Alors sur les temps morts, on tente de chasser cette précipitation qui a pu faire défaut. "On essaie d'être vraiment attentif, d'avoir une parole respectée, echangée et collective. Cela fait partie des ajustements", reconnaît le plus expérimenté du groupe, Luka Karabatic, qui pourrait disputer avec ce Mondial sa dernière grande compétition en Bleu. "Il faut être le plus précis possible." Sans avoir besoin de s'effacer devant le sélectionneur. "Gino est toujours dans le partage mais on sait que c'est toujours lui qui aura le dernier mot. Il s'appuie sur l'opinion et l'avis des leaders mais c'est lui qui tranche à la fin." Même discours pour Karl Konan: "Il est toujours dans l'échange mais beaucoup plus dans la prise de décision, c'est lui qui pose le point final avant ou pendant les temps morts." Plus qu'avant les Jeux? "Je ne dirai pas ça mais il tranche et c'est top", approuve le Montpelliérain.

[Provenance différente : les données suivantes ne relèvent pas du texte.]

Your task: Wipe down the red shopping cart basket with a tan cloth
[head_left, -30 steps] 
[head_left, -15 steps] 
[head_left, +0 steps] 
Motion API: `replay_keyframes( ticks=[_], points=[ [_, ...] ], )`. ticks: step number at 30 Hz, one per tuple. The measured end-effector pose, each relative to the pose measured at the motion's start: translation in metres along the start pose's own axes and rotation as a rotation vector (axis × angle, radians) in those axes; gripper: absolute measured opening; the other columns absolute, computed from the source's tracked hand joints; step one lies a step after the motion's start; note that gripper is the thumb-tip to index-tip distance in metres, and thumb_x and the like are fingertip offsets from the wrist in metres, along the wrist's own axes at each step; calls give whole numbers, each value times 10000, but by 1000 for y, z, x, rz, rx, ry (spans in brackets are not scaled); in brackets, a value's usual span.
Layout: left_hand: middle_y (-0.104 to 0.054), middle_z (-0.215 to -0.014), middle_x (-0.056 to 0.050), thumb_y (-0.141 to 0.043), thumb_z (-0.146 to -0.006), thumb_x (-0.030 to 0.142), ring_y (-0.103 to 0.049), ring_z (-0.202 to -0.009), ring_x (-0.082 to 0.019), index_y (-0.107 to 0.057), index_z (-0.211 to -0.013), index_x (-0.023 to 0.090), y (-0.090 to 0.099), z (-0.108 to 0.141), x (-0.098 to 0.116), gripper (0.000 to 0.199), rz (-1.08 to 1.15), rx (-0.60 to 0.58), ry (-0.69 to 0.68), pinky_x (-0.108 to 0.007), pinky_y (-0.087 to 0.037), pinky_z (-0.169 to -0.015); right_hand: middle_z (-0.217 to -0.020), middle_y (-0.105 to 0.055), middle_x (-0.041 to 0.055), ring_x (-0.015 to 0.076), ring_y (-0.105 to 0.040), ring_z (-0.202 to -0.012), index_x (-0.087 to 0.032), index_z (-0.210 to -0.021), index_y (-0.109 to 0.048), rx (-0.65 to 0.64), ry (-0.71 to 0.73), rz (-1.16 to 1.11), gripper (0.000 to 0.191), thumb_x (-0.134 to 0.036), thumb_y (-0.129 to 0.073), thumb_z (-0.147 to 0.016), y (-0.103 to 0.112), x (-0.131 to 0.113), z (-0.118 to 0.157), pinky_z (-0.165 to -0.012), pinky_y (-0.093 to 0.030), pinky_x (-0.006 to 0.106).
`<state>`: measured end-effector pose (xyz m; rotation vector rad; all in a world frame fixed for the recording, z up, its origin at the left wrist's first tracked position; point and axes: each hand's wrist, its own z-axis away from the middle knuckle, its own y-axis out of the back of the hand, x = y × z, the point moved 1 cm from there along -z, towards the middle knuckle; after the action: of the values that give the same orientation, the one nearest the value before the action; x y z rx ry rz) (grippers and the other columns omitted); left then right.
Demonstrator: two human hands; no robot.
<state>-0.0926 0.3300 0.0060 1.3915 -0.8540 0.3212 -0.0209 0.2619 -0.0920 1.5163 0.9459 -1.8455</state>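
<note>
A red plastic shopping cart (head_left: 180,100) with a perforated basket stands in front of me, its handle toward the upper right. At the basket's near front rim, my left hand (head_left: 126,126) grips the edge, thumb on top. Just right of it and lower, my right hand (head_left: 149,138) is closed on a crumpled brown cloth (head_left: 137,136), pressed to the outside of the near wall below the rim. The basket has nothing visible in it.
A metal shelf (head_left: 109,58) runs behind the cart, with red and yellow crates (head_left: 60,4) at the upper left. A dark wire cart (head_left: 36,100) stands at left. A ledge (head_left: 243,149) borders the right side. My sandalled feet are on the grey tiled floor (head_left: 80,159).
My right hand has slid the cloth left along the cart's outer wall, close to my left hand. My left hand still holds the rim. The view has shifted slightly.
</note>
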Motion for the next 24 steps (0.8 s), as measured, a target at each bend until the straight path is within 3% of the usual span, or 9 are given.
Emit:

Alors qu'il entame sa cinquième année à la tête de la sélection, Guillaume Gille s'est rodé aux joutes mondiales selon son pivot Luka Karabatic. "Gino a gagné en expérience du concert international, des équipes, du style de jeu. Dans la gestion de l'effectif, des joueurs, de la communication, tout est de plus en plus précis, c'est vraiment là-dessus qu'il a évolué." Son management participatif avec.